Cultura politica per nuove classi dirigenti

C’è poco da fare. Ci sono solo due modi concreti per rialzare il prestigio e l’autorevolezza politica nel nostro Paese dopo la sbornia populista maturata con la vittoria straripante del grillismo alle elezioni del 2018. Da un lato il ritorno delle tradizionali culture politiche e, dall’altro, avere una qualificata e rappresentativa classe dirigente. A livello locale come a livello nazionale. E, detto sinceramente, sono due condizioni essenziali e costitutive che oggi si fanno sempre più largo nel dibattito politico italiano. Se sulla classe dirigente il tema è strettamente legato al ritorno dei partiti organizzati, radicati nel territorio e che respingono alla radice il dogma del grillismo dell’”uno vale uno”, è indubbio che sulle culture politiche il tema è un po’ più complesso. Si tratta, infatti, di ricreare le basi culturali che giustificano e legittimano la presenza stessa dei partiti. Certo, finché durano i partiti personali, i partiti del capo, i cartelli elettorali funzionali alle sole elezioni, è del tutto evidente che il ritorno delle culture politiche si allontana nel tempo. Eppure, con il grande ritorno della cosiddetta competenza – prevalentemente tecnocratica – del governo Draghi e il sostanziale commissariamento della “politica dei partiti”, si fa strada l’esigenza di un rinnovato protagonismo dei partiti. Per dirla in termini più semplici e chiari, i partiti potranno di nuovo dettare l’agenda della politica italiana senza ricorrere all’esterno o alle persone che hanno una autorevolezza tale da essere percepiti, a ragione, come i “salvatori della patria”. Ma per centrare questo obiettivo è indispensabile essere anche portatori di una visione della società che si accompagna sempre ad una precisa cultura politica con una classe dirigente espressione di quel filone ideale.

Ora, senza farsi troppe illusioni, tutti sappiamo che i partiti del passato sono ormai storicamente archiviati e non torneranno più. Al di là degli ultimi e comprensibili nostalgici.
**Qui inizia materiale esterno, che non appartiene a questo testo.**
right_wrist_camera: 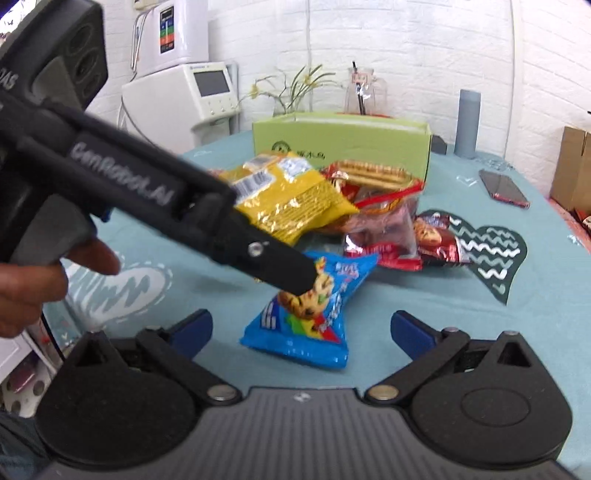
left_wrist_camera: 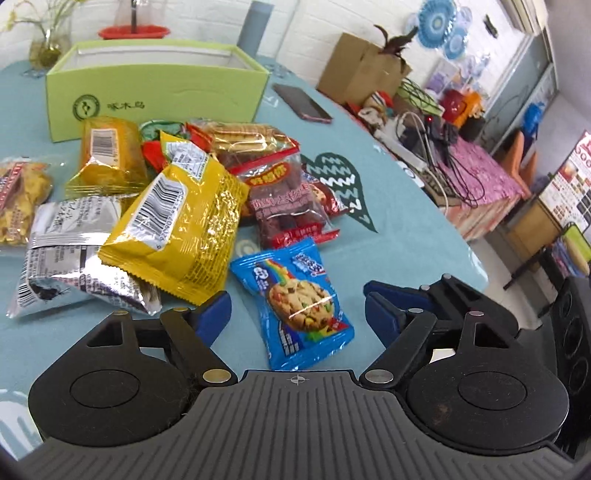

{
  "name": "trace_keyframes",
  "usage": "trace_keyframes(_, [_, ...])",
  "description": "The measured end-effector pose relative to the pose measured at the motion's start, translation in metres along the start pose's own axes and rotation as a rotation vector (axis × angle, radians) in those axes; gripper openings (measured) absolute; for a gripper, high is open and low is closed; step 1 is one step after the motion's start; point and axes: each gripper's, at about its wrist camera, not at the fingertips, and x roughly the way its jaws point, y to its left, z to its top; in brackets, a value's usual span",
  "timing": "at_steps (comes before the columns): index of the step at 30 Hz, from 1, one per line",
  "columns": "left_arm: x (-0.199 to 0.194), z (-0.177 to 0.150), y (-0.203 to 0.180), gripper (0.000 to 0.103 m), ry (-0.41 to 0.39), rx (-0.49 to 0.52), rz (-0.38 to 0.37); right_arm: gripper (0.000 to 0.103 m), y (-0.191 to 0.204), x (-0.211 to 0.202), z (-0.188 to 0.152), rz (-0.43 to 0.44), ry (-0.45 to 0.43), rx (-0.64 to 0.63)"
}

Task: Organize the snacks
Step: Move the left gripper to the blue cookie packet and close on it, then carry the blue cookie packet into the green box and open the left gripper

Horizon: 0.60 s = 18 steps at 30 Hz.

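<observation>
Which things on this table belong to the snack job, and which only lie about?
Job: blue cookie packet, yellow packet, silver packet, red packets, green box.
Lying about: phone, grey cylinder, plant vase, brown carton.

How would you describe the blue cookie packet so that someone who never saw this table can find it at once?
Start at the light green box at the back of the teal tablecloth; a pile of snack bags lies before it. The blue cookie packet lies alone at the pile's near edge, just beyond the big yellow bag. It is the only blue wrapper, showing a rainbow and a chip-studded cookie.
</observation>
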Motion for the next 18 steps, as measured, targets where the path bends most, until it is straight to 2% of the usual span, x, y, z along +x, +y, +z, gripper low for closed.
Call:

Ma è del tutto evidente, dopo questi anni dominati e caratterizzati dal “nulla della politica”, per dirla con Mino Martinazzoli, che non possiamo neanche rassegnarci ad assistere alla proliferazione di partiti personali – privi di qualsiasi riferimento culturale come ovvio e scontato se non quello legato alla simpatia e alla popolarità effimera e precaria del suo “titolare” – che durano lo spazio di un mattino. Perché rischiano di franare alla prima inchiesta giudiziaria – fondata o meno che sia – o allo scarso consenso ottenuto in una elezione. Locale o nazionale fa ormai poca differenza.
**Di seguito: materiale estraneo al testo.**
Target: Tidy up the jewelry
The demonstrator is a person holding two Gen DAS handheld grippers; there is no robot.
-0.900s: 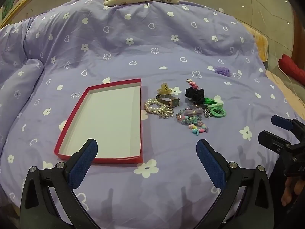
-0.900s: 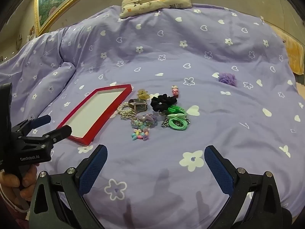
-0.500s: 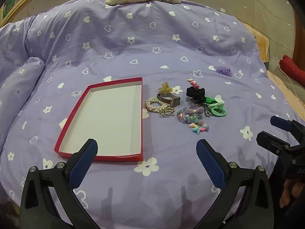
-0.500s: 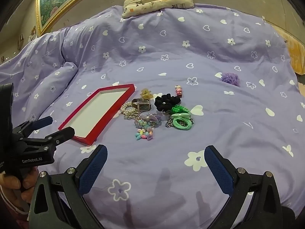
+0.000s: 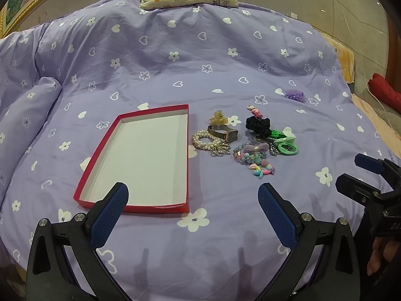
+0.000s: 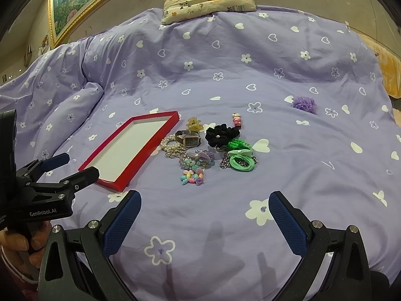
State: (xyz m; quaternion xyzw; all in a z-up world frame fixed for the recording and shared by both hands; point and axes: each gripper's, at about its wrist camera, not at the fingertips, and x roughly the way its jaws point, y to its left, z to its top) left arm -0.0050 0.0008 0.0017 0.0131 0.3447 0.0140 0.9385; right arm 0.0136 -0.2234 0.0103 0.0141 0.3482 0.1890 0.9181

Ecco perché dopo questa importante consultazione amministrativa, segnata purtroppo da un girone finale poco edificante e costruttivo, in vista delle ormai prossime elezioni politiche, si rende sempre più necessario ed indispensabile riqualificare la politica attraverso il recupero e la riattualizzazione di quei due ingredienti che un vecchio statista e leader politico come Carlo Donat-Cattin indicava come i pilastri fondamentali per una buona politica. E cioè, “culture politiche riconoscibili e radicate nella storia e classi dirigenti autorevoli e qualificate”. Parole valide ieri come oggi e, probabilmente, per sempre.